Comparing against the base model

Always compare your fine-tuned model against the base model on the same test set. If the fine-tuned model is not measurably better, you may need more data, better data, or different hyperparameters.

Merging and deploying

Once you are satisfied with the fine-tuned model, merge the LoRA weights back into the base model for easier deployment:

from peft import PeftModel
from transformers import AutoModelForCausalLM, AutoTokenizer

# load in full precision for merging
base_model = AutoModelForCausalLM.from_pretrained(
    model_name,
    torch_dtype=torch.bfloat16,
    device_map="cpu",
)

model = PeftModel.from_pretrained(base_model, "./final_model")
merged_model = model.merge_and_unload()

# save merged model
merged_model.save_pretrained("./merged_model")
tokenizer.save_pretrained("./merged_model")

# optionally push to Hugging Face Hub
merged_model.push_to_hub("your-username/your-model-name")
tokenizer.push_to_hub("your-username/your-model-name")

Common pitfalls

Overfitting on small datasets. If you have fewer than 1,000 examples, use aggressive regularization: higher dropout, lower rank, fewer epochs. Watch validation loss like a hawk.

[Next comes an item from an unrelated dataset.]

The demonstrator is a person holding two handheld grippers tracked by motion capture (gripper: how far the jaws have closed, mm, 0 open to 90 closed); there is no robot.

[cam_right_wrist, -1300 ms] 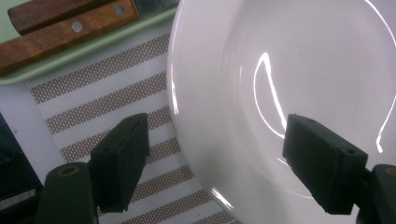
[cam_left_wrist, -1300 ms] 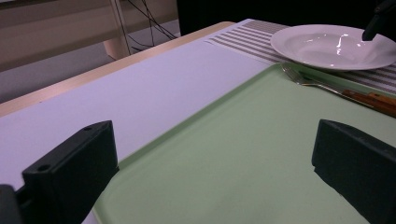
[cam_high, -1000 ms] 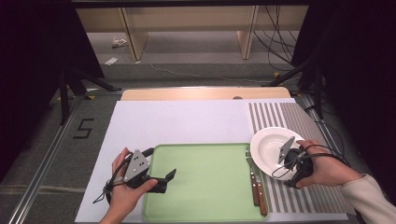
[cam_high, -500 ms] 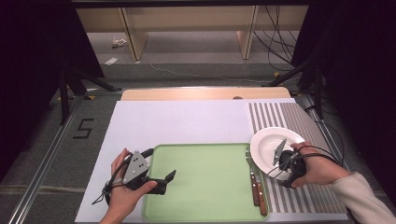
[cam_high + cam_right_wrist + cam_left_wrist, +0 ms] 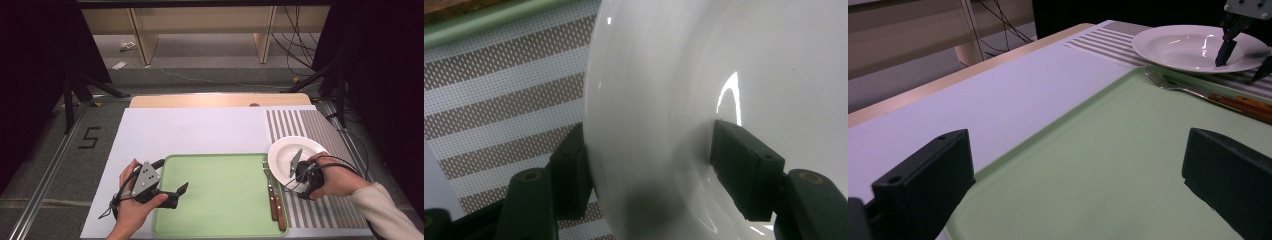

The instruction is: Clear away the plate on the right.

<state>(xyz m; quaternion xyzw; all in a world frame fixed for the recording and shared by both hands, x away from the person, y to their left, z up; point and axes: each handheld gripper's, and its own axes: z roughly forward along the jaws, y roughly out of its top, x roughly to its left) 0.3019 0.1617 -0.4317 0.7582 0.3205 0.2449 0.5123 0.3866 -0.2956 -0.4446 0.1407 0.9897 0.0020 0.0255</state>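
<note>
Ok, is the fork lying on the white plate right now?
No, the fork lies at the right edge of the green tray, beside the white plate, not on it.

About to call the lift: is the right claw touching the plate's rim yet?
Cannot tell. In the right gripper view the right claw straddles the plate rim, closing; neither contact nor gap shows plainly.
</note>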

Wrong chat template. If you format training data differently from how the model was originally trained, the model may learn the wrong patterns. Always use the tokenizer’s built-in template.

Catastrophic forgetting. Fine-tuning too aggressively on a narrow task can degrade the model’s general capabilities. LoRA naturally mitigates this since most weights are frozen, but it can still happen with high learning rates or too many epochs.

Evaluating on training data. Always hold out a test set that was never seen during training. This sounds obvious but is easy to mess up when examples are similar.

Fine-tuning is a tool, not a magic solution. Start with good prompts, move to fine-tuning when you have evidence it will help, and invest heavily in data quality. The model can only learn what you teach it.